**Work required**
Review the material line by line. Identify and copy every line that contains the string "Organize".

**Input for this task**

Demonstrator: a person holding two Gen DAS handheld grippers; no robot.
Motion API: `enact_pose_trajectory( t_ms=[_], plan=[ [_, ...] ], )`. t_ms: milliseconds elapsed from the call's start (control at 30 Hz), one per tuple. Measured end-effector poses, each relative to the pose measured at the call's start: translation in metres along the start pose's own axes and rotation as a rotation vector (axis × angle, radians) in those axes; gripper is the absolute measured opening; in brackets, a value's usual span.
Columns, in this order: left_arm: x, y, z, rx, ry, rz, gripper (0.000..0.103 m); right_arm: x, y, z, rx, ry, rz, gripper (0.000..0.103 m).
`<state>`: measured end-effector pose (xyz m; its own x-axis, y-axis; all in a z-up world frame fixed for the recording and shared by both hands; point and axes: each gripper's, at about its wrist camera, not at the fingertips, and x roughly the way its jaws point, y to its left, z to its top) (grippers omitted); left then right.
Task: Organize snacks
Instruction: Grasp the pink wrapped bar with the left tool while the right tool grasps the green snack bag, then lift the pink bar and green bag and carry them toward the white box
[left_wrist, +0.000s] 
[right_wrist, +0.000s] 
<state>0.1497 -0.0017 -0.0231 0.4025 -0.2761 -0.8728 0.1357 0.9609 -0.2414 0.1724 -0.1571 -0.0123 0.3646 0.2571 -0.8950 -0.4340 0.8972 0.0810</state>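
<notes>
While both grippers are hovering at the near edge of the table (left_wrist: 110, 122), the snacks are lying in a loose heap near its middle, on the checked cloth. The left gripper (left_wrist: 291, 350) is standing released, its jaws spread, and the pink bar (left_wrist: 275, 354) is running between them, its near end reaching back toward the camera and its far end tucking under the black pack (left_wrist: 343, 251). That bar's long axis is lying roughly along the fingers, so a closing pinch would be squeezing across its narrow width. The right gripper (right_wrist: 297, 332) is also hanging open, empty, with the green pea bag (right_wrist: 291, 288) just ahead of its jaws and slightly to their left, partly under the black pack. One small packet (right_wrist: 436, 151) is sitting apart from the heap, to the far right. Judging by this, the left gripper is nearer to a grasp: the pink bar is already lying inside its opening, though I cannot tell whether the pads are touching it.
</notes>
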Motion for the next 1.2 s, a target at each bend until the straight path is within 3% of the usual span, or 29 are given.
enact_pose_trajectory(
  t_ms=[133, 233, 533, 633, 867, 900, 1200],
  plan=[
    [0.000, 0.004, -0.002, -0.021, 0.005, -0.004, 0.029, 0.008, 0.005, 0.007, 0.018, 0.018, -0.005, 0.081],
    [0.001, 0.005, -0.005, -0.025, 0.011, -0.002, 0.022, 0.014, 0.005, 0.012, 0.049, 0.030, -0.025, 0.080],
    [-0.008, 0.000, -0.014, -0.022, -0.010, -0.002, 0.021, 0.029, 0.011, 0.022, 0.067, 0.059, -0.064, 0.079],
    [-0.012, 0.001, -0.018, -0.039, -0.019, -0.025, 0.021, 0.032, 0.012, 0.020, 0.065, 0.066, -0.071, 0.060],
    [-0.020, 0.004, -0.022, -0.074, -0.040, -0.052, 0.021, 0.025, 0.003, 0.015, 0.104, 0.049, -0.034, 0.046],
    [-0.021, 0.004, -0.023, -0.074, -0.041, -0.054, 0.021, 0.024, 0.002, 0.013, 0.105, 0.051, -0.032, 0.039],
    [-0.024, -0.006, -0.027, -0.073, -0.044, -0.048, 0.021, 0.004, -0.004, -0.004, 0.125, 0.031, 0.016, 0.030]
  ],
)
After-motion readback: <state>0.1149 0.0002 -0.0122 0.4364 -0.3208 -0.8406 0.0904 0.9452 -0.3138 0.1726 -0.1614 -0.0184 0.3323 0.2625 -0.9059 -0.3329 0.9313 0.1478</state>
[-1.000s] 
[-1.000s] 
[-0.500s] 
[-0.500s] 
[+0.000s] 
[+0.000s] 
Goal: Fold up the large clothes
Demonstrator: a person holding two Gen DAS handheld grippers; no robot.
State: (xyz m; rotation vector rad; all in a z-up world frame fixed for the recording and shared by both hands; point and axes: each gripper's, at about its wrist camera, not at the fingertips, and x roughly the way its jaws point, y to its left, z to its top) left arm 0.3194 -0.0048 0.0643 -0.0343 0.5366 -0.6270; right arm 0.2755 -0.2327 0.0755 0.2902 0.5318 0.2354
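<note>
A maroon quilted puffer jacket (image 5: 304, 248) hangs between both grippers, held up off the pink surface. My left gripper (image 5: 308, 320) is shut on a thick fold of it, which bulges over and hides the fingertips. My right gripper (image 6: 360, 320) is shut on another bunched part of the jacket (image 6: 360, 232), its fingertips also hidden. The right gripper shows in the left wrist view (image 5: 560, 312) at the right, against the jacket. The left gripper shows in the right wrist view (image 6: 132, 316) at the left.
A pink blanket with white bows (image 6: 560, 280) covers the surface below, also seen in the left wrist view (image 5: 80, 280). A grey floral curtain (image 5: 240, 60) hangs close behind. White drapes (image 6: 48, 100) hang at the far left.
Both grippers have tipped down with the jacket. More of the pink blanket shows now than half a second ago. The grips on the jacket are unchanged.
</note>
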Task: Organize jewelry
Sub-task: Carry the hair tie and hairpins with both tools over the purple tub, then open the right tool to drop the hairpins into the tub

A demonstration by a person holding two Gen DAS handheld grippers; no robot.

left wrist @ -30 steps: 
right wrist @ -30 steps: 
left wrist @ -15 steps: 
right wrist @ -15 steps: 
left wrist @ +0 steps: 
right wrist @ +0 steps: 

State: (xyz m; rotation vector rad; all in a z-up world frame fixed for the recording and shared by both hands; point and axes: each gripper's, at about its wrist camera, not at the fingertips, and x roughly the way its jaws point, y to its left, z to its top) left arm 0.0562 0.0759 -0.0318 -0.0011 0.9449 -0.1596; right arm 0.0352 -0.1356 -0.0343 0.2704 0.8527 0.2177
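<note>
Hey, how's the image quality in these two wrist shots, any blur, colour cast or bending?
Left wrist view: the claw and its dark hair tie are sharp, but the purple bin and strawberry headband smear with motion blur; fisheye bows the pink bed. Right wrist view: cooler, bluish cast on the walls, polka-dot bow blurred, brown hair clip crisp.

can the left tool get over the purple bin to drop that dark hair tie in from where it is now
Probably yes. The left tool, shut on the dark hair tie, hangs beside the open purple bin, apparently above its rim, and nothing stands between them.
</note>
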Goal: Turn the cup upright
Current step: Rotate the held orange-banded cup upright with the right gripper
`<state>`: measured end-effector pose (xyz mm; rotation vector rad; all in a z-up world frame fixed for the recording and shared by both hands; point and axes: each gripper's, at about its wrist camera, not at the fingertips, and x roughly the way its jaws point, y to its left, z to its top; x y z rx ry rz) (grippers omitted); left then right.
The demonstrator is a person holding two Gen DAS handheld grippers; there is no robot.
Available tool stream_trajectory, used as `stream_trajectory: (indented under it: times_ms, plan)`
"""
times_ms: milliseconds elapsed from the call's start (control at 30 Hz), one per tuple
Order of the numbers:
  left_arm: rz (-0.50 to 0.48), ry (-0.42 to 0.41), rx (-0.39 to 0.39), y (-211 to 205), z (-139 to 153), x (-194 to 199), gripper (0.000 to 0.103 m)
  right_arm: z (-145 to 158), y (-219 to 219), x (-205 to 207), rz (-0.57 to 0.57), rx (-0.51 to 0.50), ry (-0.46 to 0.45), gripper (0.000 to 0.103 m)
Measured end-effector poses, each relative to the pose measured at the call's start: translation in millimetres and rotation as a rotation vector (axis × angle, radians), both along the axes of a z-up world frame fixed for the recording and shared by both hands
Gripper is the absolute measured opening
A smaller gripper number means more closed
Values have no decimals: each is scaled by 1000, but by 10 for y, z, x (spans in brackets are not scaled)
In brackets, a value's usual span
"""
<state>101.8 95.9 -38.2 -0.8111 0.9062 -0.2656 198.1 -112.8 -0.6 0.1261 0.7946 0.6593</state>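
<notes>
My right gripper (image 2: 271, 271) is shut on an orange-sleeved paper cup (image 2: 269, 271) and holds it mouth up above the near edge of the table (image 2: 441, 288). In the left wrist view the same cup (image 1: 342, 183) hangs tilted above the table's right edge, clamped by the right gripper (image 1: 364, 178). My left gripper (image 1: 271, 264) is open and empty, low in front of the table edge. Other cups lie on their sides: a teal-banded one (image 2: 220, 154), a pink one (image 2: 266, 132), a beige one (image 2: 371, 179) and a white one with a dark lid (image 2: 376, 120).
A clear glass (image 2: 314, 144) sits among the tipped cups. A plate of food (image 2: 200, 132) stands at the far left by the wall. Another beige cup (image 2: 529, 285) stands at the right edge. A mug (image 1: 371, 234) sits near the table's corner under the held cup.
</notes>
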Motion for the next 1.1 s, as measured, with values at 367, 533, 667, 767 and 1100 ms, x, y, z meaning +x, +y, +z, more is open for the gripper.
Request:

**Reply to the task**
Task: Organize snacks
Task: Organize jewelry

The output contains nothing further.